▶ DATA SECTION

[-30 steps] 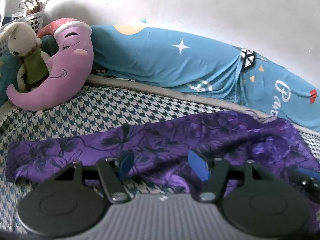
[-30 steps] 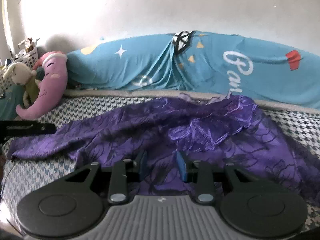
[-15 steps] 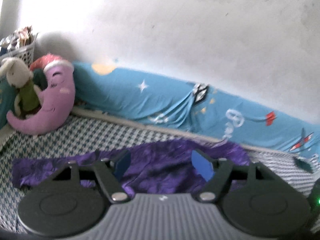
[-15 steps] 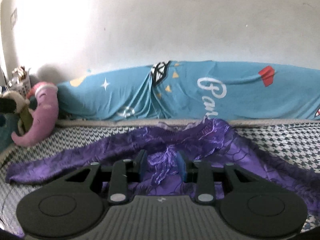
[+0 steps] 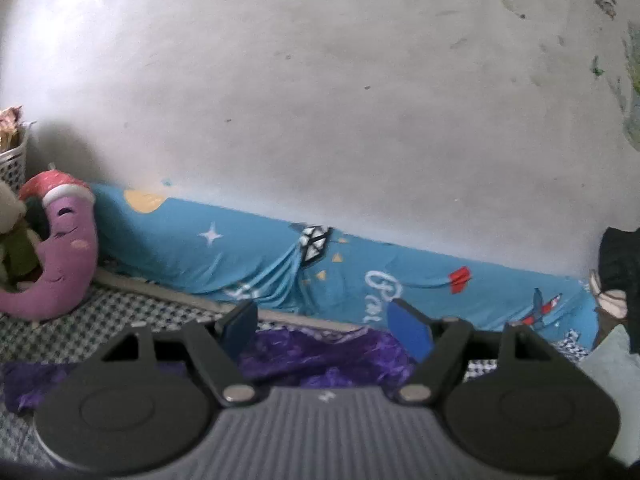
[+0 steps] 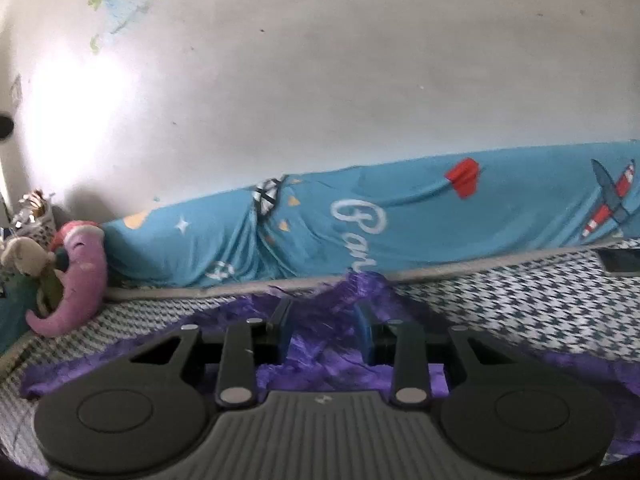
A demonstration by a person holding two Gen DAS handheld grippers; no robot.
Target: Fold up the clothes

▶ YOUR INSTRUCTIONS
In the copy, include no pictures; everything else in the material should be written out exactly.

▶ RESULT
[-30 steps] 
[-30 steps] 
[-15 steps] 
[-15 steps] 
[+0 steps] 
[+0 steps] 
A demonstration by a person holding two Gen DAS handheld grippers; no robot.
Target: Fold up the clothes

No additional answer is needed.